GOAL OF THE EXERCISE:
Everything in the listing below from the line containing "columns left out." through the line containing "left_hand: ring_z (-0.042" must be repeated exactly; the remaining lines are not wanted.

↓↓↓

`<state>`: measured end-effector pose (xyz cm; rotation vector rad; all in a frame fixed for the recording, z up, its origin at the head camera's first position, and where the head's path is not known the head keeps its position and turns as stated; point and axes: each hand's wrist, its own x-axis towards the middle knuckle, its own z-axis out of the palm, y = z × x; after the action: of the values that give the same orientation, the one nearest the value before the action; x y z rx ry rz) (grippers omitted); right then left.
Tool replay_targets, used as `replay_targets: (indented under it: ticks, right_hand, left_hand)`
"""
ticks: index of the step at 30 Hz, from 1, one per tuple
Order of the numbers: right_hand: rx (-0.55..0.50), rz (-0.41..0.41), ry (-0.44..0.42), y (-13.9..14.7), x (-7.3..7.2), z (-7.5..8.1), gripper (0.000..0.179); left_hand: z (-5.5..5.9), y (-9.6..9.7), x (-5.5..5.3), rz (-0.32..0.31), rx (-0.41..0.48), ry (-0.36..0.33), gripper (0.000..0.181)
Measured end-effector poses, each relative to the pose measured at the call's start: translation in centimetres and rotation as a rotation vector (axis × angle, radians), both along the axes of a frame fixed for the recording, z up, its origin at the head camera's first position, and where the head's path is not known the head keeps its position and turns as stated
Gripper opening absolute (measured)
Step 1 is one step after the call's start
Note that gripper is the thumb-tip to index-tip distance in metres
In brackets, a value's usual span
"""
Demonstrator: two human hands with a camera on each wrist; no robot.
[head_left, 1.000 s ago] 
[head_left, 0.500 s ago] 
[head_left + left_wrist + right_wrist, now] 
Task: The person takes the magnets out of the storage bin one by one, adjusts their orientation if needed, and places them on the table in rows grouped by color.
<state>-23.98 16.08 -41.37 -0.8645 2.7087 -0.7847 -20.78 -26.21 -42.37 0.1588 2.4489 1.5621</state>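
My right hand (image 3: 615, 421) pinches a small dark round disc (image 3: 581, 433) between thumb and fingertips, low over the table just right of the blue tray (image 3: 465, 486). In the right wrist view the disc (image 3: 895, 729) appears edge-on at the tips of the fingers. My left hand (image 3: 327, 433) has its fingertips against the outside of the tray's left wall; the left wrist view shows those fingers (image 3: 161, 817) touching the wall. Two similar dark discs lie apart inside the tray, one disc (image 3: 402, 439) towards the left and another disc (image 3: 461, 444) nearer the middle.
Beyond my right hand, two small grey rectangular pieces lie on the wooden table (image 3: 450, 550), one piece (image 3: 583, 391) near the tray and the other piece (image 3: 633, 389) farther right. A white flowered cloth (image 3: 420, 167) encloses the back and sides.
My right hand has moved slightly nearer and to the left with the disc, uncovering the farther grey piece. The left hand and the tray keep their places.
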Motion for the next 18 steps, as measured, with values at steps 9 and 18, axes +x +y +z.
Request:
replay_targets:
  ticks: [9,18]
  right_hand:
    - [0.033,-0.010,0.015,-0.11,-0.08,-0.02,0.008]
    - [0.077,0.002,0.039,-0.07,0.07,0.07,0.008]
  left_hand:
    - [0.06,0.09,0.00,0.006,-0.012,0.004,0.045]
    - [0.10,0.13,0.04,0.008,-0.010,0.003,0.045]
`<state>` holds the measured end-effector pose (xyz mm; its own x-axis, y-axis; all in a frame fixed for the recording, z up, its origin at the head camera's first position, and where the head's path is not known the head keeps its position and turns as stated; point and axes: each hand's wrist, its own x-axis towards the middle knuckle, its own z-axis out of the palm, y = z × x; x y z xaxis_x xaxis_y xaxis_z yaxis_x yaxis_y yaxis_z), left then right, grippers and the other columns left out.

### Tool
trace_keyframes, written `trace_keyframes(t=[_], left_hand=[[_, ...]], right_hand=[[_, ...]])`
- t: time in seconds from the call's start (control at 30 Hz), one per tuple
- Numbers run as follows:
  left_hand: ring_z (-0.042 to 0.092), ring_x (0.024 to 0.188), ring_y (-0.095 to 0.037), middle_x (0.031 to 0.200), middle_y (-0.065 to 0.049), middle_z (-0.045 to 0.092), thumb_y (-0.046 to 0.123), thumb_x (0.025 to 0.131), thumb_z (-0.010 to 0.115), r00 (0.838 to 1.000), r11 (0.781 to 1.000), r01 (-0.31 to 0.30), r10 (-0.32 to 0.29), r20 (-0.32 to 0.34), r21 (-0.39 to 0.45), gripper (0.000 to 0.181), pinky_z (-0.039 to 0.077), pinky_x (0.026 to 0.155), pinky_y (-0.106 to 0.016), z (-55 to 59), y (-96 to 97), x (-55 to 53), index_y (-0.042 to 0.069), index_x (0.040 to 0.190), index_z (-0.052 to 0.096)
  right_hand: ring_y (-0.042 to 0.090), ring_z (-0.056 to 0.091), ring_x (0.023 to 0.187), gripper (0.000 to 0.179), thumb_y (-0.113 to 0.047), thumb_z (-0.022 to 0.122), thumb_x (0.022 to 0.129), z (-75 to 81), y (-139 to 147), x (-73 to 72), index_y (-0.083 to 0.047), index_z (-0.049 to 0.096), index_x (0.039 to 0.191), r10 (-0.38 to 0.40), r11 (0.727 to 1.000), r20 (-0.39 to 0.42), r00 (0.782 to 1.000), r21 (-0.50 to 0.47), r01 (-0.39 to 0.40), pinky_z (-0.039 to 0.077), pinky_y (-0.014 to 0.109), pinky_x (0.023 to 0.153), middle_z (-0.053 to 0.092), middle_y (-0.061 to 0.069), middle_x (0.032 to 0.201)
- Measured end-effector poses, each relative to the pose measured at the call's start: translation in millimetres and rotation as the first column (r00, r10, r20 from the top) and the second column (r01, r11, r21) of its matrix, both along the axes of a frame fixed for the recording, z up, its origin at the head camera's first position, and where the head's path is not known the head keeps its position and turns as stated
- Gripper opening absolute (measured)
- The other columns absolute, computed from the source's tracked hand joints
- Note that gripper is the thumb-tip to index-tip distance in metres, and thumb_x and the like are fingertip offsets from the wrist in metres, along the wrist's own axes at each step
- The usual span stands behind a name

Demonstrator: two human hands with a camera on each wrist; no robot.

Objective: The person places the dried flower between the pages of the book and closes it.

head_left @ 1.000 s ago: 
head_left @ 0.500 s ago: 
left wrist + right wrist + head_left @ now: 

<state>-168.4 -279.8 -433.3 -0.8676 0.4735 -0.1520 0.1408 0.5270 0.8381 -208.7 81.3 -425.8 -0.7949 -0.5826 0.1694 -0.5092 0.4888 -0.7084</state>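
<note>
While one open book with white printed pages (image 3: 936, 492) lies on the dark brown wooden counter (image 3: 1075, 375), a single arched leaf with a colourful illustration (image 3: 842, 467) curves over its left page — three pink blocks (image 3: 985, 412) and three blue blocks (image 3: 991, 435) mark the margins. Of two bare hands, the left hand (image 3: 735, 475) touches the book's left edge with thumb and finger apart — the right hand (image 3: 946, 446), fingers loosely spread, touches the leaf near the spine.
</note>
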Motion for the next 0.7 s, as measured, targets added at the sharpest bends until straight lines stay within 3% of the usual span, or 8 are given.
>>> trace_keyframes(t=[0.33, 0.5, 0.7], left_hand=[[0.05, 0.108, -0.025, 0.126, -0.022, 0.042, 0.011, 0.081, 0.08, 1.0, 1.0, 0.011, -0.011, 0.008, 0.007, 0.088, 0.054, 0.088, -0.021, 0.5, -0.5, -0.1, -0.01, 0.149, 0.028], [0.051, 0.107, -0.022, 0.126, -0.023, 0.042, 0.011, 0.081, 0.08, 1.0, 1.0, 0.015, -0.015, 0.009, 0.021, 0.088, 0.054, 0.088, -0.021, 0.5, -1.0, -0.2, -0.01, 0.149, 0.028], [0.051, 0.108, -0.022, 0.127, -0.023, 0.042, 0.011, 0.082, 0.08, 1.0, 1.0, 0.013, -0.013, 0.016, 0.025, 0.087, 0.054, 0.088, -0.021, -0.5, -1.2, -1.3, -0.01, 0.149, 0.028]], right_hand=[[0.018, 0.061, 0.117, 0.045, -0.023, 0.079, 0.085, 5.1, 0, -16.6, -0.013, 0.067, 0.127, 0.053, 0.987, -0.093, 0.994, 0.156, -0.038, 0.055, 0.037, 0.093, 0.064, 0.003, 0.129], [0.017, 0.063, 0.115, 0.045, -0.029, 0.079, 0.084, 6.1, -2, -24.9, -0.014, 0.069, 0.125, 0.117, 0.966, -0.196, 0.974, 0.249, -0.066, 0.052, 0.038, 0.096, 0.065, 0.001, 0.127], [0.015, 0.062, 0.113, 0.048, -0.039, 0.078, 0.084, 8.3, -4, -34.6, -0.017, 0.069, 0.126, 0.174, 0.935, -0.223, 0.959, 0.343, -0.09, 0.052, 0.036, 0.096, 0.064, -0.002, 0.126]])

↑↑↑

EXPECTED OUTPUT:
`<state>` holds the measured end-effector pose (xyz mm; its own x-axis, y-axis; all in a frame fixed for the recording, z up, its origin at the head camera's first position, and where the head's path is not known the head keeps its position and turns as stated; point and axes: each hand's wrist, its own x-axis towards the middle knuckle, its own z-axis out of the palm, y = z × x; x y z xaxis_x xaxis_y xaxis_z yaxis_x yaxis_y yaxis_z), left then right, grippers and the other columns left out.

### Tool
trace_keyframes, written `trace_keyframes(t=[_], left_hand=[[_, ...]], right_hand=[[_, ...]])`
- t: time in seconds from the call's start (control at 30 Hz), one per tuple
- Numbers run as follows:
  left_hand: ring_z (-0.042 to 0.092), ring_x (0.024 to 0.188), ring_y (-0.095 to 0.037), middle_x (0.031 to 0.200), middle_y (-0.065 to 0.049), middle_z (-0.045 to 0.092), thumb_y (-0.046 to 0.123), thumb_x (0.025 to 0.131), thumb_z (-0.010 to 0.115), r00 (0.838 to 1.000), r11 (0.781 to 1.000), r01 (-0.31 to 0.30), r10 (-0.32 to 0.29), r20 (-0.32 to 0.34), r21 (-0.39 to 0.45), gripper (0.000 to 0.181), pinky_z (-0.039 to 0.077), pinky_x (0.026 to 0.155), pinky_y (-0.106 to 0.016), z (-55 to 59), y (-96 to 97), x (-55 to 53), index_y (-0.042 to 0.069), index_x (0.040 to 0.190), index_z (-0.052 to 0.096)

The required output is complete.